2 Add chocolate powder to the stirred egg white and continue to stir.
Coat the inner wall of the coffee cup with a little butter and sugar.
4 Pour the stirred egg white into a coffee cup, and then bake in the oven for 7 minutes.
3. truffle chocolate
Ingredients: Bitter-sweet chocolate140g, whipped cream1/4 cups, 25ml of cream, 30ml of rum or brandy.
Decorative materials: bitter and sweet chocolate 1 50g, cocoa powder1cup, almond slice or coconut powder half a cup.

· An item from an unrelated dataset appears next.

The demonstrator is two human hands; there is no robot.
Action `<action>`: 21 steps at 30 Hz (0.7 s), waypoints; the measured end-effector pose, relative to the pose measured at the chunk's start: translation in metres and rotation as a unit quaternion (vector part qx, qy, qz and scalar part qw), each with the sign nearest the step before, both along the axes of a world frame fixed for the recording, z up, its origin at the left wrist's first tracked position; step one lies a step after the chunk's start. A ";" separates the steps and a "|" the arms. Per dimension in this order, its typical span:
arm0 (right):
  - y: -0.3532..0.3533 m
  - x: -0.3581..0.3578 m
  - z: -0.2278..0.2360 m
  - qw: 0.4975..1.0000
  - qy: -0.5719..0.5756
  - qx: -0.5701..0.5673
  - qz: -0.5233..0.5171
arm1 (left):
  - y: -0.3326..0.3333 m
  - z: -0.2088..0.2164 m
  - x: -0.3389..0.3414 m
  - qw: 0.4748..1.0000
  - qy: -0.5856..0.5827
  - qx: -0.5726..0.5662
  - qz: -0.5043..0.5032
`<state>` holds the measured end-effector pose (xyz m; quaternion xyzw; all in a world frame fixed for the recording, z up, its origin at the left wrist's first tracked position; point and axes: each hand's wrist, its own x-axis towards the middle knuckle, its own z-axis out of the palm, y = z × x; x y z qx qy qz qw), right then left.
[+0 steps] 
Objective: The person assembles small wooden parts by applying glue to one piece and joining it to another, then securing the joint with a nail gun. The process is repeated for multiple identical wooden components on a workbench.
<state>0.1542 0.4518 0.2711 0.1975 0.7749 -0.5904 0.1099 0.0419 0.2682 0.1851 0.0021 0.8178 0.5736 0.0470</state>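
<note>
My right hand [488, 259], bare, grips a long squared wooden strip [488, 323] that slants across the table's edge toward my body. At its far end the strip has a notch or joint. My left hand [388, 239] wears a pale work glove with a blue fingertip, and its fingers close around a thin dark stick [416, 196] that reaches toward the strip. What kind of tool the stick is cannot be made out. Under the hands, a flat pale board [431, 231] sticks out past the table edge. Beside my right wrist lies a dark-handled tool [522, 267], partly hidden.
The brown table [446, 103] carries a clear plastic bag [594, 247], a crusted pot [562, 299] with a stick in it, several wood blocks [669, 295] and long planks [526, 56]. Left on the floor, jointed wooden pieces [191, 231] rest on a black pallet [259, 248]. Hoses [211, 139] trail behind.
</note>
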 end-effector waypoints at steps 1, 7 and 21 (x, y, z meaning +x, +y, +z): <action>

Tools: food conditioner, rubber knife, syrup thermometer, two small spoons.
Practice:
1, the cream softens at room temperature, and the almond slices are baked in the oven for later use. Chop the chocolate with a knife first, and then put it into a food processor to make it into finer particles.
2. Heat the whipped cream in a small pot until the edge is bubbling and slightly boiling, then pour the whipped cream into chocolate (140g), let it stand for about 1 min, then gently stir with a rubber knife until the chocolate melts, add the softened cream and mix well, and finally add rum or brandy and mix well. Cover with a plastic wrap, move into the refrigerator and refrigerate for about 1 hour until it is solidified and will not flow.
3. Take out, dig a small ball of chocolate with two spoons, scoop it up and round it repeatedly, and then put the shaped soft chocolate on a flat plate.